↓

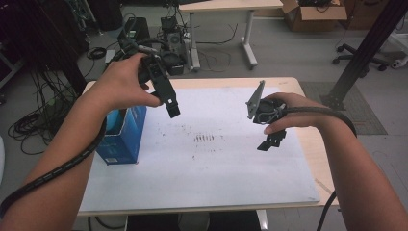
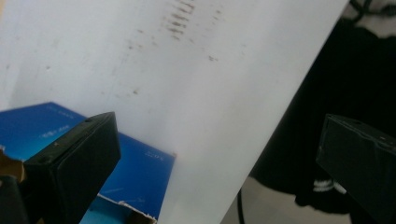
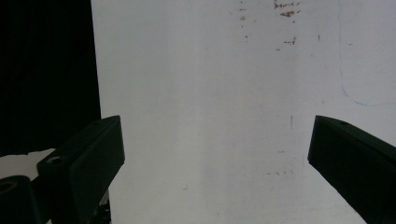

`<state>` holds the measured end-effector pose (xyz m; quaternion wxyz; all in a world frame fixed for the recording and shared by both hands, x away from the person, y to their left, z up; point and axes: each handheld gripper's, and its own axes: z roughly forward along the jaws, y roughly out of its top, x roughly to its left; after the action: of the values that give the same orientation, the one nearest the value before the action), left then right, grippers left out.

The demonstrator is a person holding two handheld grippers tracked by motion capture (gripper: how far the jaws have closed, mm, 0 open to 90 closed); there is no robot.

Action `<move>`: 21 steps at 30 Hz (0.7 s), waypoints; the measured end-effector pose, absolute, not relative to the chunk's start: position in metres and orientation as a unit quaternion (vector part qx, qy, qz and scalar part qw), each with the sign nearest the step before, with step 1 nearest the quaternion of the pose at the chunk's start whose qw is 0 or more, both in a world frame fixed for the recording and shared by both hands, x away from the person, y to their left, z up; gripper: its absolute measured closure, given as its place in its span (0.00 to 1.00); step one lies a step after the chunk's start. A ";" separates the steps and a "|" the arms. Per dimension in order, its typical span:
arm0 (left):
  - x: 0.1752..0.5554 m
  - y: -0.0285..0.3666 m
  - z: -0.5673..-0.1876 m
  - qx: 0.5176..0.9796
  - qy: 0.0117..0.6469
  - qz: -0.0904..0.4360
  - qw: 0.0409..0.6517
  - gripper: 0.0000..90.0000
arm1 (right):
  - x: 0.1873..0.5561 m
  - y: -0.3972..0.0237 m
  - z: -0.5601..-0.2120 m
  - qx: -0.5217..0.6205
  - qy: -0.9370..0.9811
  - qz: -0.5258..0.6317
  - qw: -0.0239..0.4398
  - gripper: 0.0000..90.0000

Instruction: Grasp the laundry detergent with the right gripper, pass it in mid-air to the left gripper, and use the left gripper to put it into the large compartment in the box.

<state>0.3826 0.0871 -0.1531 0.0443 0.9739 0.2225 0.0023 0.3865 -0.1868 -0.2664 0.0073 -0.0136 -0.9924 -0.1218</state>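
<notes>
A blue open-topped box stands at the left of the white sheet that covers the table. My left gripper hangs in the air just right of the box's top, angled down toward the sheet. In the left gripper view its jaws stand wide apart with nothing between them, and the blue box lies below the left jaw. My right gripper hovers over the sheet's right half, pointing down. In the right gripper view its jaws are spread wide over bare white sheet.
Brown smudges mark the middle of the sheet. The wooden table edge shows at the right. Behind the table are cables, black equipment, a second desk, a cardboard box and a black pole.
</notes>
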 end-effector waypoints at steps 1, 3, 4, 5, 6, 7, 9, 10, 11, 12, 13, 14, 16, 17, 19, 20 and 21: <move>0.382 0.086 -0.156 0.976 0.216 -0.004 0.039 0.00 | 0.387 -0.186 -0.266 -0.013 -0.993 -0.119 0.008 0.04; 0.379 0.083 -0.161 0.980 0.196 -0.007 0.025 0.00 | 0.388 -0.184 -0.265 -0.011 -0.993 -0.118 0.006 0.04; 0.377 0.082 -0.163 0.981 0.191 -0.011 0.023 0.00 | 0.387 -0.183 -0.264 -0.012 -0.993 -0.117 0.006 0.04; 0.375 0.080 -0.165 0.984 0.179 -0.011 0.020 0.00 | 0.387 -0.182 -0.264 -0.010 -0.993 -0.114 0.006 0.04; 0.375 0.080 -0.166 0.985 0.173 -0.014 0.023 0.00 | 0.387 -0.181 -0.263 -0.010 -0.994 -0.111 0.007 0.04; 0.374 0.079 -0.168 0.986 0.163 -0.022 0.026 0.00 | 0.387 -0.180 -0.263 -0.008 -0.994 -0.111 0.006 0.04; 0.372 0.078 -0.170 0.989 0.146 -0.024 0.025 0.00 | 0.386 -0.178 -0.263 -0.007 -0.994 -0.107 0.009 0.04; 0.372 0.078 -0.171 0.990 0.139 -0.028 0.023 0.00 | 0.386 -0.177 -0.262 -0.007 -0.994 -0.105 0.009 0.04; 0.372 0.078 -0.172 0.991 0.131 -0.030 0.023 0.00 | 0.386 -0.176 -0.262 -0.007 -0.995 -0.101 0.010 0.04; 0.372 0.078 -0.174 0.992 0.123 -0.030 0.021 0.00 | 0.386 -0.176 -0.262 -0.006 -0.995 -0.101 0.010 0.04; 0.371 0.079 -0.175 0.992 0.116 -0.036 0.018 0.00 | 0.386 -0.175 -0.261 -0.008 -0.995 -0.096 0.012 0.04; 0.371 0.079 -0.177 0.993 0.108 -0.039 0.018 0.00 | 0.387 -0.175 -0.261 -0.006 -0.995 -0.095 0.012 0.04; 0.372 0.081 -0.178 0.994 0.098 -0.043 0.016 0.00 | 0.389 -0.174 -0.260 -0.007 -0.996 -0.090 0.013 0.04; 0.373 0.082 -0.179 0.994 0.095 -0.046 0.014 0.00 | 0.390 -0.174 -0.259 -0.007 -0.996 -0.090 0.013 0.04; 0.374 0.084 -0.181 0.995 0.093 -0.042 0.008 0.00 | 0.391 -0.173 -0.258 -0.011 -0.996 -0.089 0.016 0.04; 0.375 0.085 -0.182 0.995 0.095 -0.044 0.006 0.00 | 0.392 -0.172 -0.257 -0.010 -0.996 -0.086 0.016 0.04; 0.375 0.086 -0.183 0.995 0.093 -0.037 0.003 0.00 | 0.393 -0.171 -0.257 -0.008 -0.996 -0.085 0.017 0.04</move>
<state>0.3749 0.0856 -0.1827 0.0026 0.9949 0.0935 -0.0370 0.3934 -0.1712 -0.2566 0.0166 -0.0084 -0.9962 -0.0855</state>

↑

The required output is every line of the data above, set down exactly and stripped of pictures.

`<state>` holds the measured end-effector pose (xyz m; quaternion wxyz; all in a world frame fixed for the recording and shared by both hands, x away from the person, y to their left, z up; point and axes: each handheld gripper's, and its own axes: z roughly forward along the jaws, y roughly out of its top, x roughly to its left; after the action: of the values that give the same orientation, the one nearest the value before the action), left then right, grippers left out.

The demonstrator is a person holding two handheld grippers tracked by motion capture (gripper: how far the jaws have closed, mm, 0 open to 90 closed); there is no robot.

Action `<move>`: 21 steps at 30 Hz (0.7 s), waypoints; the measured end-effector pose, absolute, not relative to the chunk's start: position in metres and orientation as a unit quaternion (vector part qx, qy, qz and scalar part qw), each with the sign nearest the step before, with step 1 nearest the quaternion of the pose at the chunk's start whose qw is 0 or more, both in a world frame fixed for the recording and shared by both hands, x away from the person, y to their left, z up; gripper: its absolute measured closure, given as its place in its span (0.00 to 1.00); step one lies a step after the chunk's start. A ";" separates the steps and a "|" the arms. Per dimension in order, its typical span:
arm0 (left):
  - x: 0.1752..0.5554 m
  - y: -0.0285..0.3666 m
  - z: -0.5673..-0.1876 m
  - qx: 0.5176..0.9796
  - qy: 0.0117..0.6469
  - qz: -0.0904..0.4360
  - qw: 0.0409..0.6517
  - gripper: 0.0000..90.0000
arm1 (right):
  - x: 0.1873..0.5561 m
  - y: -0.3972..0.0237 m
  - z: -0.5601..-0.2120 m
  - qx: -0.5217..0.6205
  - qy: -0.9370..0.9811
  - qz: -0.5258..0.6317
  - qw: -0.0239..0.4398
  - gripper: 0.0000..90.0000

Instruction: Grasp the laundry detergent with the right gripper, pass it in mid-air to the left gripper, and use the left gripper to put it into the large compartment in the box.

<state>0.3826 0.0871 -0.1531 0.0443 0.9739 0.2225 0.0023 0.3865 -0.1868 -0.2664 0.0073 -0.0136 -0.9924 -0.1218</state>
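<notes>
A blue open-topped box stands at the left of the white sheet that covers the table. My left gripper hangs in the air just right of the box's top, angled down toward the sheet. In the left gripper view its jaws stand wide apart with nothing between them, and the blue box lies below the left jaw. My right gripper hovers over the sheet's right half, pointing down. In the right gripper view its jaws are spread wide over bare white sheet.
Brown smudges mark the middle of the sheet. The wooden table edge shows at the right. Behind the table are cables, black equipment, a second desk, a cardboard box and a black pole.
</notes>
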 end-effector waypoints at steps 1, 3, 4, 5, 6, 7, 9, 10, 11, 12, 13, 14, 16, 17, 19, 20 and 21: <move>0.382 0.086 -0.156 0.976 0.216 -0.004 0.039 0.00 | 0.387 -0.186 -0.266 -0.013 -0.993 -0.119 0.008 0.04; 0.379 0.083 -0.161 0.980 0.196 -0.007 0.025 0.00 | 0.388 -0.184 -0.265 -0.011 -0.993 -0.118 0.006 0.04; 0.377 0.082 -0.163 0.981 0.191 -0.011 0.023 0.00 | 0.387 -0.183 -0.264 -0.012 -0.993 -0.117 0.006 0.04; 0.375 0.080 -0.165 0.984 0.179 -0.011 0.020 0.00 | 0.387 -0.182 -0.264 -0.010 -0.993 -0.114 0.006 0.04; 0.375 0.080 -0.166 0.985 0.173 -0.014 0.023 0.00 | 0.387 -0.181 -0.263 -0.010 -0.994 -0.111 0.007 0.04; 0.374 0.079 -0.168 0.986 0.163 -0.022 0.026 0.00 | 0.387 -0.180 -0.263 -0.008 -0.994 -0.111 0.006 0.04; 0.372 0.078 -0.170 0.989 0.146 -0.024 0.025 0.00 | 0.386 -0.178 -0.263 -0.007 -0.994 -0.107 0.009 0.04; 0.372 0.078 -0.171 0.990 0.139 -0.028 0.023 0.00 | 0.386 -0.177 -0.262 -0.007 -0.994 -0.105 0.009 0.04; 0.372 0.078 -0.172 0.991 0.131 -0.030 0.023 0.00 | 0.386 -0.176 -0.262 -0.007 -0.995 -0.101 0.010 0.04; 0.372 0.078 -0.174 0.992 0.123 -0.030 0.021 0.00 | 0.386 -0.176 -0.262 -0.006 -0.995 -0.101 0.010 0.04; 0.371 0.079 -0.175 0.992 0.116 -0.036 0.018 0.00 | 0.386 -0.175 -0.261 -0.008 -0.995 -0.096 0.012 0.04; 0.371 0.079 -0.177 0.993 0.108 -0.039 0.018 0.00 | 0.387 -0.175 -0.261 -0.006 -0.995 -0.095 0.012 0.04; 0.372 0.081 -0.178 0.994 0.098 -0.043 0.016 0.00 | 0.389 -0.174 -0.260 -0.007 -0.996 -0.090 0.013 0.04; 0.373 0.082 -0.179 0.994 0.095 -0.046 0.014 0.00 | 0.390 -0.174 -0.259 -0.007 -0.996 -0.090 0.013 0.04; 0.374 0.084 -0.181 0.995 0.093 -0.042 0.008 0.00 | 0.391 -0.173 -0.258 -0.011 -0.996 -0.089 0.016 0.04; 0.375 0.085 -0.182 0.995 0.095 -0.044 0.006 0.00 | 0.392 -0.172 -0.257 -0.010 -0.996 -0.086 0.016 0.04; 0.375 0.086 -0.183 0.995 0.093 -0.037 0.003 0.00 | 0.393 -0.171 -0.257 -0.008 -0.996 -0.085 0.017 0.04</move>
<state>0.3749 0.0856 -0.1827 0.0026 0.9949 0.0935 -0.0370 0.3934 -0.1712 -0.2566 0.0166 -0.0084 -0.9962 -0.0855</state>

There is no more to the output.